As for Clinton, when she was secretary of state, she did text or discuss classified information on her cellphone, which could have been tapped or hacked. But an FBI investigation uncovered only eight calls that contained top-secret information. Seven of those dealt with CIA drone strikes, which were classified by nature but which had been reported in newspapers around the time of the calls. One of them was about a conversation with the prime minister of Malawi; also, by nature, conversations with foreign leaders are deemed top-secret. None of them contained SCI, HCS, or any of the other beyond–top-secret designations. If Russian or Chinese agents had transcribed everything she said, they wouldn’t have learned anything of use.

It is worth recalling that, during the 2016 campaign, Trump railed against Clinton’s carelessness with secrets. It galvanized the war cry at that year’s Republican National Convention: “Lock her up!” It also drove him, early on in his presidency, to upgrade at least one law against improper handling of secret information from misdemeanor to felony—karma indeed!
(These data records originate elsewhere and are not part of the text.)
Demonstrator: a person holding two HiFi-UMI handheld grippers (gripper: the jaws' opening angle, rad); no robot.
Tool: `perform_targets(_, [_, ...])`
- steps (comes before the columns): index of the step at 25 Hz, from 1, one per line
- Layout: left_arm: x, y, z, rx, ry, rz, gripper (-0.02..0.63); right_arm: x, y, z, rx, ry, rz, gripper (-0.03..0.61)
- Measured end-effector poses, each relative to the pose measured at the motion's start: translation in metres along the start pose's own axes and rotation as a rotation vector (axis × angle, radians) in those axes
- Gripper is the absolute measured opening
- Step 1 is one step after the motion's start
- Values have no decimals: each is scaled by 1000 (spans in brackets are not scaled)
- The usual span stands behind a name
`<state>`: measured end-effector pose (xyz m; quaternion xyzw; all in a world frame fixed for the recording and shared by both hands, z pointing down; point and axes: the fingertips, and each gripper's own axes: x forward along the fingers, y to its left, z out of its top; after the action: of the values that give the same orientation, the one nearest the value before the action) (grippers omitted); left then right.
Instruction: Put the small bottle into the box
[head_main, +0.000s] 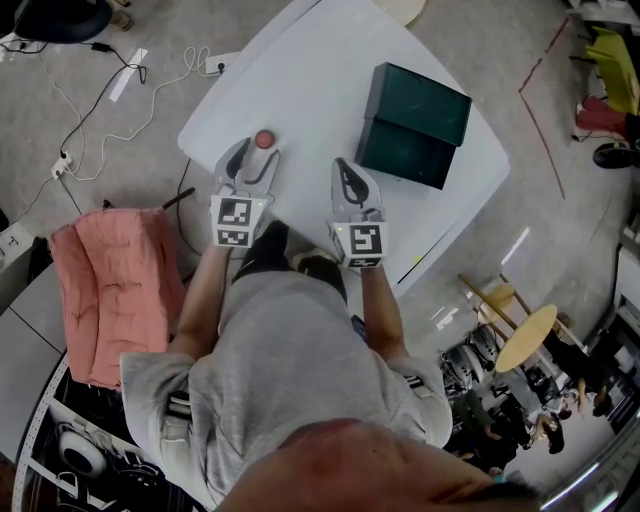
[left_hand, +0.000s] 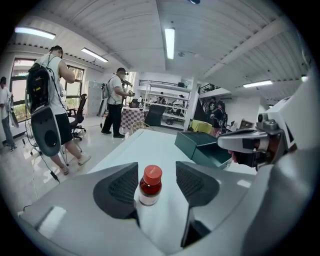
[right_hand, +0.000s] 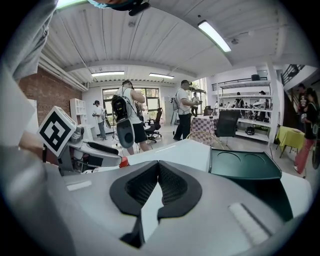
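The left gripper (left_hand: 156, 176) has its jaws spread wide around the small bottle (left_hand: 150, 187). The bottle stands upright on the white table (head_main: 300, 80) between the pads, nearer the left one and seemingly touching neither. The right gripper (right_hand: 158, 172), alongside, is closed and empty. The open green box (head_main: 412, 125) sits ahead to the right. Closing off-centre could topple the bottle or pinch only its cap.
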<state>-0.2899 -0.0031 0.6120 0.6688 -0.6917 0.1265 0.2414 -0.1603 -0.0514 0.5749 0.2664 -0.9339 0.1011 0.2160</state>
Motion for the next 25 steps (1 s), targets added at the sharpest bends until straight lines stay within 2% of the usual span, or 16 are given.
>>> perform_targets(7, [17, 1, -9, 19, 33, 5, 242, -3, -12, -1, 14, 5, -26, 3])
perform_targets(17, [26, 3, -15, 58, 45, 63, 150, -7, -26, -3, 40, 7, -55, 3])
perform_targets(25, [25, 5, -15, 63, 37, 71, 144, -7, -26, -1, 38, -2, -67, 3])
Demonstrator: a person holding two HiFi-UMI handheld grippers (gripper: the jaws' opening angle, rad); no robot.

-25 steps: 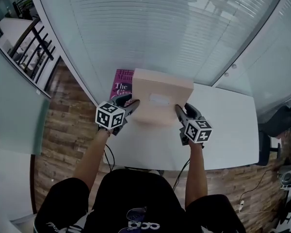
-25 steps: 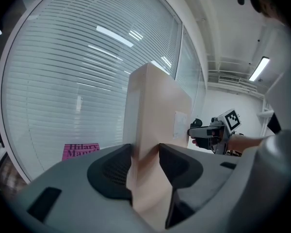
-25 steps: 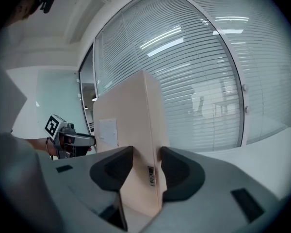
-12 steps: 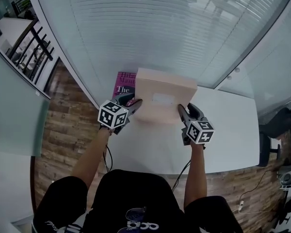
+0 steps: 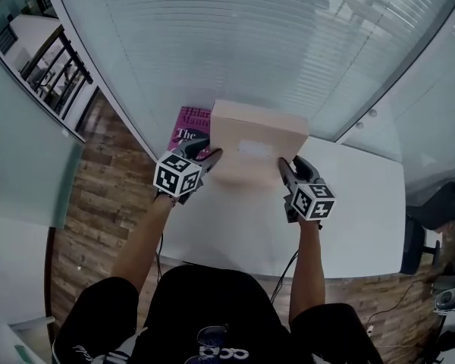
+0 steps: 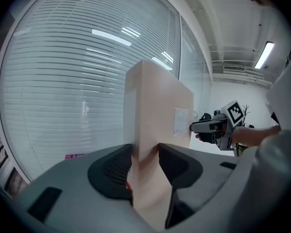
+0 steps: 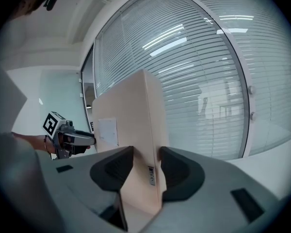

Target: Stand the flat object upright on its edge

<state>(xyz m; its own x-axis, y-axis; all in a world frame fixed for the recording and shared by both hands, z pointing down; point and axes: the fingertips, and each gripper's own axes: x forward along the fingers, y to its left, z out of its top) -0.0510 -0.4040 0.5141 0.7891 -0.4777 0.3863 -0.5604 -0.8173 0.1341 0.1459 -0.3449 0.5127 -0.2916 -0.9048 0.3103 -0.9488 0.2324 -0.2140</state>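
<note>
You've got the flat beige box [image 5: 256, 144] up on edge at the far side of the white tabletop [image 5: 356, 211], close in front of the glass wall with blinds [image 5: 227, 44]. The broad face with the small white label [image 5: 253, 151] is turned toward you. The bottom edge is down at the tabletop. I can't tell whether it actually rests there, as the grippers hide it.

Your left gripper [image 6: 145, 152] is clenched on the box's left side edge. One pad sits on each broad face and the cardboard fills the gap between them. Your right gripper [image 7: 146, 155] grasps the opposite side edge the same way, pads pressed flat on both faces. A small printed sticker [image 7: 150, 175] sits on the narrow edge just by its jaws. Both grippers sit at about the same height, low on the box, and point in toward each other across it.

In both gripper views the box looks close to upright, with no obvious lean to either side.

A magenta book [image 5: 188, 126] lies flat on the tabletop at the far left corner, just beside the box and partly behind it. It also sits right past your left gripper. I can't tell whether the book touches the box.

Both your forearms reach in from the near edge of the tabletop. Wood plank floor [image 5: 106, 203] shows on the left.
</note>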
If Trump is found guilty on all counts, he could be imprisoned for up to 100 years and fined $1.75 million.

Why did Trump take so many secret documents with him? Was it just to show them off to visitors? He apparently did some of that. From a legal point of view, it doesn’t matter. The laws apply regardless of motive. At least one of the laws doesn’t even specify that the mishandled document needs to be classified. This, of course, is foolish; maybe the case against Trump will drive some Republicans to modify some of these laws (probably not, though).

Meanwhile, though, some of these documents—some of Trump’s pilferings and mishandlings—are serious by any criterion, not just legal technicalities. It is not true that “all presidents have done this,” as Trump and some of his apologists claim. The prosecutors don’t need to draw any distinction on legal grounds. But they need to draw them anyway, not for political reasons but to prevent Trump’s trial from becoming politicized.

Correction, June 12, 2023: This piece originally misstated that Trump has been indicted on 38 counts. There were 37 counts against Trump; the indictment’s 38th count was solely against his valet, Walt Nauta.